Next, the pretreated plant-based material and the plant-derived polylactic acid 2a are stored in the primary fermentation tank 12 and sealed, and kept at a temperature of 25 to 60 ° C., preferably 35 to 45 ° C. Lactate for about 3 weeks. At this time, the egg shell and the like are decomposed by lactic acid, and the calcium content contained in the egg shell and the like is dissolved on the lactic acid, so that lactic acid containing calcium is formed. Moreover, since carbon dioxide gas is generated and filled in the primary fermentation tank 12 during fermentation, an appropriate amount of gas components is discharged to the gas treatment tank 19 as needed, and after the gas discharge, the fermentation is continued again.

After fermentation, the first separated means 13 separates the fermented product into a liquid part and a solid part. The liquid part of the separated fermented product is housed in the secondary fermentation tank 15 and sealed, and the pH of the fermented product is 2.2 to 2 in a state where it is kept at a temperature of 25 to 60 ° C., preferably 35 to 45 ° C. Referment until .6. At this time, since the plant starchy substance containing a large amount of calcium is decomposed by sugar, refermentation of lactic acid bacteria containing a large amount of calcium can be promoted. In addition, the solid part of the isolate | separated fermented material is sent to the fertilizer means 20, and is reused as a fertilizer.

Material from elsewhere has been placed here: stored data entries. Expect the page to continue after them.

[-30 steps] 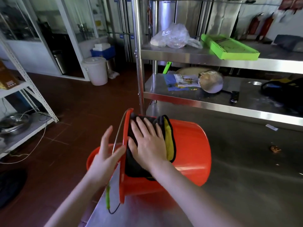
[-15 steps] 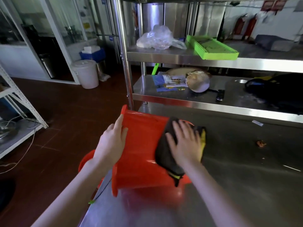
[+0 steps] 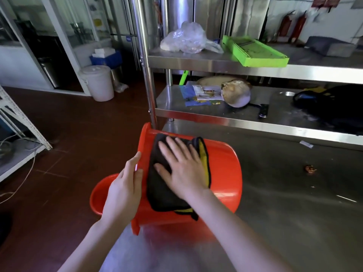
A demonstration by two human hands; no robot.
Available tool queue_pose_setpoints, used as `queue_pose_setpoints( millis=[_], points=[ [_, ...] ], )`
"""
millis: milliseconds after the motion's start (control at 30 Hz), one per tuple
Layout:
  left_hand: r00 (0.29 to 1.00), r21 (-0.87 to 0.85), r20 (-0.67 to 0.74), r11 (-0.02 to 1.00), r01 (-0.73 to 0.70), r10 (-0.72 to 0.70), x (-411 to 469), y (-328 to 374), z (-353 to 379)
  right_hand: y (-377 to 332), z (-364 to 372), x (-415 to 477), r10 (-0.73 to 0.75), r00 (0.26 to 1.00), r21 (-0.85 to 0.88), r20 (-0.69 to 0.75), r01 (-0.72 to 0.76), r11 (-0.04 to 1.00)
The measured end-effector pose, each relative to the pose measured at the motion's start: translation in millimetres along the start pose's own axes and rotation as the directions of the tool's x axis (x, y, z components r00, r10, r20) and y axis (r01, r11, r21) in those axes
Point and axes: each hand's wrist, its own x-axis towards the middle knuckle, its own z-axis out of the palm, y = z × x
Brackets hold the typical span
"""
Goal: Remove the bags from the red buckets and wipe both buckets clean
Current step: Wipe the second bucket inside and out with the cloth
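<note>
- Red plastic bucket (image 3: pixel 98 195), the second one, stands lower down past the left edge of the steel table (image 3: pixel 294 213), apparently awaiting its turn.
- Left hand (image 3: pixel 125 189), fingers straight and grasping nothing, lies flat against the rim of the other red bucket (image 3: pixel 224 173), likely to stop it rolling.
- That bucket lies on its side at the table's left edge, mouth overhanging, so its outer wall faces up.
- Black-and-yellow cloth (image 3: pixel 159 193) covers that wall. The right hand (image 3: pixel 182 171), fingers spread, presses it down without gripping.

The left hand (image 3: pixel 123 191) and right hand (image 3: pixel 182 171) are bare. Both forearms (image 3: pixel 225 224) are bare too, as far as they show.
</note>
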Motion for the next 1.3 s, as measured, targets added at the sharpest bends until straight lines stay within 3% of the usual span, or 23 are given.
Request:
queue_pose_setpoints(
  millis=[67,167,233,333,433,533,667,800,900,967,1033,1167,1233,1300],
  points=[
    [1.000,-0.025,0.009,1.000,-0.010,0.010,-9,5,8,41,-3,-8,0.155,0.988,-0.047,-0.003,-0.155,0.987],
    [0.999,-0.086,-0.001,0.996,-0.039,0.039,-23,9,12,105,-13,-5,0.461,0.882,-0.055,0.097,-0.457,0.888],
    [0.999,-0.107,-0.017,0.993,-0.051,0.050,-27,5,11,123,-16,5,0.533,0.822,-0.018,0.199,-0.541,0.841],
    [0.998,-0.119,-0.024,0.991,-0.064,0.061,-28,-10,11,93,-12,27,0.477,0.861,-0.016,0.177,-0.482,0.876],
    [0.999,-0.139,-0.009,0.990,-0.032,0.031,-31,-25,11,18,-4,43,0.225,0.968,0.016,0.108,-0.228,0.974],
    [0.994,-0.226,0.099,0.972,0.067,-0.045,-33,-36,0,-32,1,37,0.070,0.997,0.020,0.032,-0.070,0.997],
    [0.966,-0.250,0.250,0.960,0.122,-0.058,8,-29,-27,-44,8,10,0.102,0.991,0.028,-0.091,-0.100,0.995],
    [0.953,-0.194,0.142,0.937,0.291,-0.266,87,4,-6,-64,17,-25,0.090,0.988,0.064,-0.122,-0.083,0.994],
    [0.965,-0.092,0.083,0.962,0.257,-0.250,99,21,14,-41,10,-27,0.088,0.989,0.077,-0.118,-0.079,0.994],
    [0.976,-0.129,0.038,0.968,0.216,-0.213,88,23,12,-9,2,-22,0.153,0.984,0.040,-0.095,-0.150,0.988],
    [0.978,-0.176,0.003,0.962,0.207,-0.209,74,18,8,33,-6,-18,0.313,0.948,-0.009,-0.054,-0.314,0.950],
    [0.984,-0.255,0.018,0.951,0.174,-0.175,41,16,3,109,-22,-5,0.522,0.811,0.003,0.263,-0.542,0.840],
    [0.989,-0.256,-0.001,0.956,0.145,-0.151,31,16,2,106,-23,10,0.511,0.799,0.001,0.316,-0.539,0.842],
    [0.989,-0.244,-0.022,0.960,0.138,-0.148,32,16,3,68,-19,25,0.405,0.881,-0.005,0.245,-0.417,0.909]
  ],
)
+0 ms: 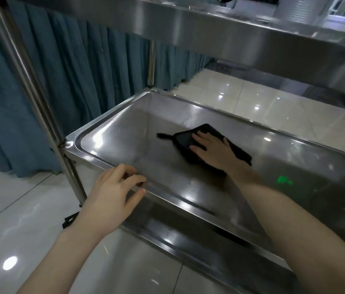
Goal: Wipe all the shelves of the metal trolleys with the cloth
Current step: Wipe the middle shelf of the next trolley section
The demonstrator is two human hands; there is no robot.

デンプン Precipitated starch is separated from the re-fermented re-fermented product to stabilize the water content of the re-fermented product. The stabilized re-fermented product is separated into a liquid part and a solid part by the second separation means 16. By dehumidifying means 17, water is atomized by the ultrasonic vibration of 2.4 MHz to the liquid part of the separated re-fermented product at a temperature of 25 to 50 ° C. for 5 to 6 hours, and the moisture is evaporated by the dehumidifying function. Let Thereby, lactic acid can be extracted. The extracted lactic acid is put in an aluminum container and heated at 190 to 230 ° C. for 10 minutes to 1 hour to polymerize lactic acid. The polymerized lactic acid is placed in a silicon or clay container, cooled and solidified. Thereby, the polylactic acid 2c for binders containing calcium can be obtained.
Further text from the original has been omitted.